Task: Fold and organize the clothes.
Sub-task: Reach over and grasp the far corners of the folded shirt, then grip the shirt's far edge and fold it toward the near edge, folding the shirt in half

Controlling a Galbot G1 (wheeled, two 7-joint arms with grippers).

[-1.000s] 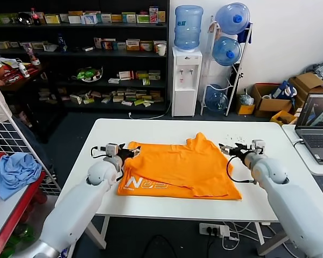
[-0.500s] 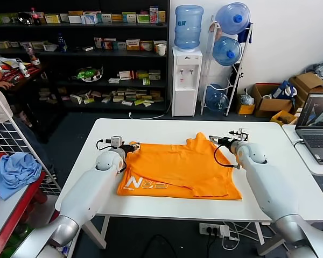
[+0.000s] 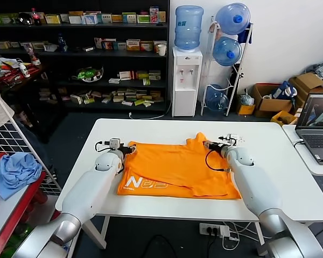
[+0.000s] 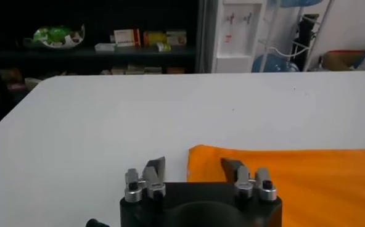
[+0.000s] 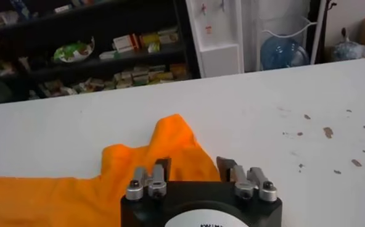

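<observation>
Orange T-shirt (image 3: pixel 177 169) on table (image 3: pixel 151 128), left claw (image 3: pixel 130 148), right claw (image 3: pixel 205 145) open at far corners

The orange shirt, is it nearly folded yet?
Partly. The shirt lies on the table with its lower part already doubled over. Now the left gripper and right gripper, both open, sit at its far corners. Gripping and the remaining folds are left.

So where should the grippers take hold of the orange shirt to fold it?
Grip the T-shirt by its two far corners. It lies flat, so its edges are the only graspable parts. The left gripper and right gripper, both open, already flank those corners; come in low from each outer side.
</observation>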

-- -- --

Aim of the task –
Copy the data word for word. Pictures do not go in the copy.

The completed task –
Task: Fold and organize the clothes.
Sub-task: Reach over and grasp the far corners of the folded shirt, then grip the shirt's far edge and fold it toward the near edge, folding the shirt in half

Controlling a Galbot G1 (wheeled, two 7-joint arms with grippers).

[-1.000s] 
[-0.500s] 
[+0.000s] 
[+0.000s] 
[+0.000s] 

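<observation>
Orange T-shirt (image 3: pixel 177 169) on table (image 3: pixel 151 128), left claw (image 3: pixel 130 148), right claw (image 3: pixel 205 145) open at far corners

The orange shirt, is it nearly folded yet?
Partly. The shirt lies on the table with its lower part already doubled over. Now the left gripper and right gripper, both open, sit at its far corners. Gripping and the remaining folds are left.

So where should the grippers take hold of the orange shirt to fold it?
Grip the T-shirt by its two far corners. It lies flat, so its edges are the only graspable parts. The left gripper and right gripper, both open, already flank those corners; come in low from each outer side.
</observation>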

The answer requires nothing further.